Beginning with the line that holds "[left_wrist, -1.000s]" in the data below, give again every line through the one that holds "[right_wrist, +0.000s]", exactly as written.

◆ ◆ ◆ ◆ ◆

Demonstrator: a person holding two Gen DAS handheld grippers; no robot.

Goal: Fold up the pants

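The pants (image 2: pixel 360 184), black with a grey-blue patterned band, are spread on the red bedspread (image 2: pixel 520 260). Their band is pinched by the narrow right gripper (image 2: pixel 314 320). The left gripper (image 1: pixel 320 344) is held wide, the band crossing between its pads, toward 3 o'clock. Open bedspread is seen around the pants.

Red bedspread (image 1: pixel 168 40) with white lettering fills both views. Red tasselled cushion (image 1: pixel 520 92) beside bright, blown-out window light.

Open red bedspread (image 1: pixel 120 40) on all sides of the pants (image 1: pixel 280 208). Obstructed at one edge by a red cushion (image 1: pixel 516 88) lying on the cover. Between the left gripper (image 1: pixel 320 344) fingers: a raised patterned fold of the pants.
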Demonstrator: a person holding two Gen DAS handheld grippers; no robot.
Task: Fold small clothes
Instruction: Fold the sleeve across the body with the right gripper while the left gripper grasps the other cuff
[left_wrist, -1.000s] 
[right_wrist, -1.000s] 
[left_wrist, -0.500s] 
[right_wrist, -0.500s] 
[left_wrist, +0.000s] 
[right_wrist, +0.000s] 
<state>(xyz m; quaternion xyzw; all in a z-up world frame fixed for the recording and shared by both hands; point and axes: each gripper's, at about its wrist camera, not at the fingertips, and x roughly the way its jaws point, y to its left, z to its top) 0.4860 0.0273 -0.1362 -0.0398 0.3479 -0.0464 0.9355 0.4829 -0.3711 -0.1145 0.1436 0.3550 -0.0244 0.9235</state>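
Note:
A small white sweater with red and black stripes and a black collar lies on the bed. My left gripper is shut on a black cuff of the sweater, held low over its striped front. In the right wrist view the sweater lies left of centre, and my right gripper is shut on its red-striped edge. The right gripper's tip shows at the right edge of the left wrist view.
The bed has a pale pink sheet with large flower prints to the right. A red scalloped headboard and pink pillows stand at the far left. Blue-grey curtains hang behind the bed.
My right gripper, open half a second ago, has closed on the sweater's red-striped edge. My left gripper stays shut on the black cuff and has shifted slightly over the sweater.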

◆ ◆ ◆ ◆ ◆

** EXERCISE RESULT **
[left_wrist, -1.000s] 
[right_wrist, -1.000s] 
[left_wrist, -0.500s] 
[right_wrist, -0.500s] 
[left_wrist, +0.000s] 
[right_wrist, +0.000s] 

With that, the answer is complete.